Regulations and Licensing
Before you buy a single piece of gear, understand your state’s coyote hunting regulations. This is not optional, and it is the first thing every responsible hunter does.
Most states classify coyotes as furbearers or predators with generous seasons. Many states allow year-round coyote hunting with no bag limit. Others have defined seasons that typically run from fall through early spring, coinciding with prime fur. A handful of states require a specific predator or furbearer license in addition to your general hunting license. Some require you to report harvests.
Here is what you need to verify for your state before your first hunt:
- Season dates. Is coyote hunting open year-round or restricted to specific months?
- Licensing requirements. Do you need a general hunting license, a furbearer stamp, or a separate predator permit?
- Legal shooting hours. Some states restrict hunting to daylight hours. Others allow night hunting with specific equipment or a separate permit.
- Legal equipment. Most states allow centerfire rifles, but some restrict caliber minimums or maximums. Night vision and thermal regulations vary significantly — some states fully allow them, others prohibit them, and some allow thermal but not night vision or vice versa.
- Use of electronic calls. Legal in most states, but a few restrict electronic callers on certain public lands or during specific seasons.
- Use of artificial light. If you plan to hunt at night, know your state’s rules on spotlights, weapon-mounted lights, and infrared illuminators.
- Reporting and tagging.

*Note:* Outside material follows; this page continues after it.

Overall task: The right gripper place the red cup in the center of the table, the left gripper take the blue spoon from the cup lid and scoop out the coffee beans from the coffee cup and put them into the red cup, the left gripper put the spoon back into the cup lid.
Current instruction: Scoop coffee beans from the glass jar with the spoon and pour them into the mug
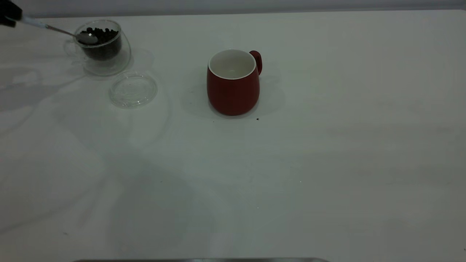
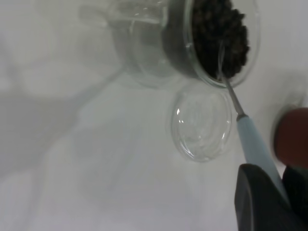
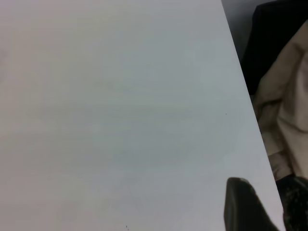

Some states require you to tag or report harvested coyotes, especially during furbearer season.
Your state’s Department of Natural Resources or Game and Fish website will have all of this in the current regulations digest. Read it completely. Call them if anything is unclear. Game wardens do not accept ignorance as an excuse, and a violation can cost you your hunting privileges.
Essential Gear for Coyote Hunting
You do not need a truckload of gear to start calling coyotes. You need the right fundamentals, and you can add specialized equipment as you develop your skills and preferences.
Rifle and Ammunition
The most popular coyote cartridges are the .223 Remington and .22-250 Remington, and for good reason. Both are flat-shooting, low-recoil, and effective on coyotes at typical engagement distances of 50 to 300 yards. The .223 is our top recommendation for beginners because ammunition is affordable, available everywhere, and produces minimal pelt damage. If you already own a .243 Winchester, 6.5 Creedmoor, or even a .308 Winchester, those will absolutely work — you do not need to buy a dedicated coyote rifle to get started.
Pair your rifle with a quality scope. A variable-power optic in the 3-9x or 4-12x range is ideal for daytime coyote hunting. You need enough magnification to identify and place shots on a coyote-sized target at 200+ yards, but enough low-end field of view to pick up a dog running in at close range. If you want guidance on choosing the right glass, our guide to choosing a rifle scope walks through the entire process.
Electronic Caller
An electronic predator call is the single highest-leverage piece of gear you can buy as a beginner coyote hunter. It places sound away from your position, runs realistic calling sequences hands-free, and gives you access to a library of sounds that would take years to master on a mouth call.
We recommend starting with a quality e-caller rather than learning mouth calls first. This is contrary to what some old-school hunters advise, but the reasoning is practical: an e-caller lets you focus on the other skills — setup, wind management, spotting, shooting — without also trying to learn a difficult physical technique simultaneously. You can always add mouth calls to your toolkit later.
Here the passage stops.